#### Problem requirements:
Could you give back the listing below exactly, every line included?

#### Data below:
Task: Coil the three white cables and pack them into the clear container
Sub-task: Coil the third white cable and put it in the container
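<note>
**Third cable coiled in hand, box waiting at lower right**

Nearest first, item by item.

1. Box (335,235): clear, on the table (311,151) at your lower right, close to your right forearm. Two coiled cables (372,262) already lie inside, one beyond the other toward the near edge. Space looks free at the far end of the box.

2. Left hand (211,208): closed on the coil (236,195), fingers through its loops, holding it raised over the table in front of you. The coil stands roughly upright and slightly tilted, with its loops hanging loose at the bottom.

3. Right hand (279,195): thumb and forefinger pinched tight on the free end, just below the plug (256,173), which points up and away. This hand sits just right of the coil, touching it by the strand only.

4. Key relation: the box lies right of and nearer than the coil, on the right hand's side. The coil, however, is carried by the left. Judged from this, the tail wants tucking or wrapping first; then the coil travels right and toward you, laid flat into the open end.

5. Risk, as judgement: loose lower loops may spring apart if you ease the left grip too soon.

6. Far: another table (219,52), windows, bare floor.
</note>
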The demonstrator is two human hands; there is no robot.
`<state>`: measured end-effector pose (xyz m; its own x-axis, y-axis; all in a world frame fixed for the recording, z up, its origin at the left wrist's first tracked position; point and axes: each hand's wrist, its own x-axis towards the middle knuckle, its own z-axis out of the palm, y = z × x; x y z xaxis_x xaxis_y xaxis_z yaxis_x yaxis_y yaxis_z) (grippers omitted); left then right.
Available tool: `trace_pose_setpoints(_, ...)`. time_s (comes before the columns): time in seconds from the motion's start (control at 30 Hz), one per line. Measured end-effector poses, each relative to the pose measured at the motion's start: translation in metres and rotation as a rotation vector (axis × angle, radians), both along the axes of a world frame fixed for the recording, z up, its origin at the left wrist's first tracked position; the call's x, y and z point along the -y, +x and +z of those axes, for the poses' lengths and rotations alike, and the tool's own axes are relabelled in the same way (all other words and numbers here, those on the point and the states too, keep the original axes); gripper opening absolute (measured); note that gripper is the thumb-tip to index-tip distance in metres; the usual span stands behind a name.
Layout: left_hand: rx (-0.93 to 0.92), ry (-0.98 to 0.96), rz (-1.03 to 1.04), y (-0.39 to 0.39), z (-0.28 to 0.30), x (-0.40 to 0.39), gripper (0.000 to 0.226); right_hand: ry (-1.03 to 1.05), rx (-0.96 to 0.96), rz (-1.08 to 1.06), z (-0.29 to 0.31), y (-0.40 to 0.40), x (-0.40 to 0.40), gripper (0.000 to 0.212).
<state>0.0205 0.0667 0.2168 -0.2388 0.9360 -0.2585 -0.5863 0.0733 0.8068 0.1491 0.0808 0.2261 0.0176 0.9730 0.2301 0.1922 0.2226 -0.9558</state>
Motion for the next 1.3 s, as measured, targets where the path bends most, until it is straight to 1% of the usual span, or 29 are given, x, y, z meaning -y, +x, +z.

#### Reply to the task:
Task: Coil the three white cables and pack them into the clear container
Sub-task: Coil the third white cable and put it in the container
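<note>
**Third cable coiled in hand, box waiting at lower right**

Nearest first, item by item.

1. Box (335,235): clear, on the table (311,151) at your lower right, close to your right forearm. Two coiled cables (372,262) already lie inside, one beyond the other toward the near edge. Space looks free at the far end of the box.

2. Left hand (211,208): closed on the coil (236,195), fingers through its loops, holding it raised over the table in front of you. The coil stands roughly upright and slightly tilted, with its loops hanging loose at the bottom.

3. Right hand (279,195): thumb and forefinger pinched tight on the free end, just below the plug (256,173), which points up and away. This hand sits just right of the coil, touching it by the strand only.

4. Key relation: the box lies right of and nearer than the coil, on the right hand's side. The coil, however, is carried by the left. Judged from this, the tail wants tucking or wrapping first; then the coil travels right and toward you, laid flat into the open end.

5. Risk, as judgement: loose lower loops may spring apart if you ease the left grip too soon.

6. Far: another table (219,52), windows, bare floor.
</note>
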The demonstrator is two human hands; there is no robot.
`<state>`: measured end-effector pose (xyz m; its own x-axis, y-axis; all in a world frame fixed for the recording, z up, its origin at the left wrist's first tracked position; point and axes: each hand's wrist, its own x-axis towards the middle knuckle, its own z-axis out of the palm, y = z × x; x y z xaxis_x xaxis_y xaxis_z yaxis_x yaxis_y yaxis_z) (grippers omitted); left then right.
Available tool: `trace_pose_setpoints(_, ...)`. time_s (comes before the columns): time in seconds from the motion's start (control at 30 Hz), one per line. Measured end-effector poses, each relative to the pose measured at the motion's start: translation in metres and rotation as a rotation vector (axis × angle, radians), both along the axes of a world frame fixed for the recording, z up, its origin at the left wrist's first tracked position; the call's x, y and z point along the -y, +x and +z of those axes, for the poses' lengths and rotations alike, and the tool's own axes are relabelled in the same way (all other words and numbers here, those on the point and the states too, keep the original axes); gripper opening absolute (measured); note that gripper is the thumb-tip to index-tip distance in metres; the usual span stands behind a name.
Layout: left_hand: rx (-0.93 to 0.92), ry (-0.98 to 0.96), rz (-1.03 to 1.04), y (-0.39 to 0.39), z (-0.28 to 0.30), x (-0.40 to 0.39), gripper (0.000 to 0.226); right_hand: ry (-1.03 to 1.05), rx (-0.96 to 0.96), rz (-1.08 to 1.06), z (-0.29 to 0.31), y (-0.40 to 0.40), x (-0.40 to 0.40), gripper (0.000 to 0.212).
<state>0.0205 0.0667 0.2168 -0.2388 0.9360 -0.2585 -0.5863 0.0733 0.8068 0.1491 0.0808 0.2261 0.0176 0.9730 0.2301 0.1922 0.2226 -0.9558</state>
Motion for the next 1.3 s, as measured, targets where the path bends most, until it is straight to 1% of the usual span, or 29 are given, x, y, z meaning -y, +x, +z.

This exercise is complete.